Вот рукопись[35]. Я подумал, не стоит ли теперь, когда Блея уже нет в «Белых листках»[36], попытаться отнести этот рассказ в «Белые листки». Мне совершенно безразлично, когда он будет напечатан, в следующем году или через год. Фонтане я не привез, ужасно не хотелось брать в дорог}' книгу. Так что до вашего возвращения. Зато я привез Зибеля. Читайте и плачьте!
Пожалуйста, Макс, если увидишь где-нибудь в Германии французские газеты, купи за мой счет и привези мне!

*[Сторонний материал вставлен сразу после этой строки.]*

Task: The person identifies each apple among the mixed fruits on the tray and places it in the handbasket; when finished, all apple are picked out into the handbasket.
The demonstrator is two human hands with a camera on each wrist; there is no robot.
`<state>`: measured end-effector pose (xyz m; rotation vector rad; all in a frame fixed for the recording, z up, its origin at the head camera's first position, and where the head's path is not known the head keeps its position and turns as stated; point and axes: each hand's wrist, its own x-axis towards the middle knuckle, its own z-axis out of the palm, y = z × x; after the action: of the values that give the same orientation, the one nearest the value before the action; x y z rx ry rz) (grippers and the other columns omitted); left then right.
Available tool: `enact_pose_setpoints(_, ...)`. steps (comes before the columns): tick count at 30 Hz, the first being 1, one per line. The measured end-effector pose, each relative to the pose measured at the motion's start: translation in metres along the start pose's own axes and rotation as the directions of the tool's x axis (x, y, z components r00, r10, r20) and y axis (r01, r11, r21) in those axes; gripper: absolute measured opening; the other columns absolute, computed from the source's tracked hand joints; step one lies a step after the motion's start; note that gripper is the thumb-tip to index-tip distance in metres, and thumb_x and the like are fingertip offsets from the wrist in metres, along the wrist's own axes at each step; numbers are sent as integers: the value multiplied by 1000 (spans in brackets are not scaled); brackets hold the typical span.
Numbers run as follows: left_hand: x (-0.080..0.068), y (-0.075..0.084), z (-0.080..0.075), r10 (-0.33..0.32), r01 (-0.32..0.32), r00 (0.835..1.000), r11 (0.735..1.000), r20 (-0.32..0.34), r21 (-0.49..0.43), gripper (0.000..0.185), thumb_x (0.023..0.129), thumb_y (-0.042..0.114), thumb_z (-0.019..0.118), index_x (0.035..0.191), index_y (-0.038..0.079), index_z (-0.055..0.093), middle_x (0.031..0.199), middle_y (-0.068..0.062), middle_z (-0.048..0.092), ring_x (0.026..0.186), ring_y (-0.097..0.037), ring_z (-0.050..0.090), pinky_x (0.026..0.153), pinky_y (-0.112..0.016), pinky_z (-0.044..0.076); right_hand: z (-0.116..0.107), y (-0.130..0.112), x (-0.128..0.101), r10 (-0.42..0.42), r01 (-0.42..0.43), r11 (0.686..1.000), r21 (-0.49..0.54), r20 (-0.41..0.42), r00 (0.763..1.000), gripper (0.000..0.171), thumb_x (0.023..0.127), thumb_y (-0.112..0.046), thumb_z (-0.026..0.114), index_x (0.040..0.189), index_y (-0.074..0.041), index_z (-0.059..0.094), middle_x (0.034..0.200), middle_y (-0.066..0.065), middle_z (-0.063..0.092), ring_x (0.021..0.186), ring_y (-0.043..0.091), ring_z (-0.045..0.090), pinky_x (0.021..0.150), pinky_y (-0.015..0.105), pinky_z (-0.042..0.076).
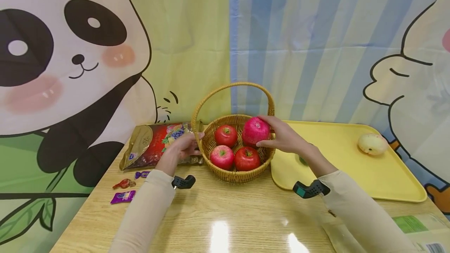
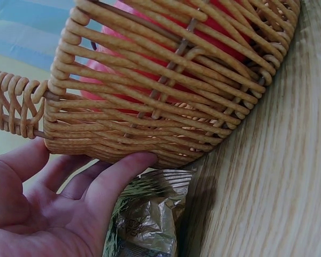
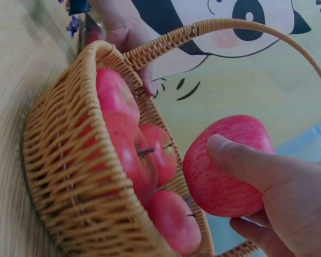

И наконец, не забывай, что у тебя есть выбор между Берлином и Тюрингским лесом и что в Берлине есть всего лишь только Берлин, а в Тюрингском лесу могут появиться и «Новые христиане»[37], тем более сейчас, в решающий момент, когда идет движение снизу.
А засим будь здоров!
Франц
[Две открытки, Мариенбад, штемпель 5. VII. 1916]
Дорогой Макс,
итак, я в Мариенбаде. Если бы после того, как мы распрощались, и; как мне показалось, надолго, я писал каждый день, получилась бы полная неразбериха. Вот лишь последние дни: счастье оттого, что прощаюсь со службой, необычно ясная голова, почти со всей работой справился, оставил после себя образцовый порядок. И если б знать, что это прощание навсегда, я бы согласился шесть часов диктовать, а потом на коленях вымыть всю лестницу от чердака до подвала, чтобы поблагодарить за прощание каждую ступеньку. Но на другой день — головные боли до одурения: свадьба свояка, из-за которой пришлось остаться в Праге еще до воскресенья, вся церемония — не что иное, как подражание сказке; почти кощунственная венчальная речь: «Как прекрасны шатры твои, Израиль», и всякое тому подобное. На настроение этого дня повлиял, впрочем, и жуткий сон, особенность которого состояла в том, что ничего жуткого в нем не происходило, просто обычная встреча в переулке со знакомыми. Подробностей я совсем не помню, тебя, по-моему, там не было. Но жутким было чувство, которое я испытывал по отношению к одному из этих знакомых. Пожалуй, такого сна у меня еще не бывало. Потом в Мариенбаде меня очень любезно доставил с вокзала Л., тем не менее ночь в отвратительном номере с окнами во двор была ужасна. Впрочем, мне знакомо это отчаяние первой ночи. В понедельник — переселение в необычайно хороший номер, теперь я живу не где-нибудь, а в отеле «Бальмораль». И там я попытаюсь справиться с отпуском, начну с попытки превозмочь головную боль, что до сих пор мне не удавалось. Ф. и я шлем вам сердечный привет.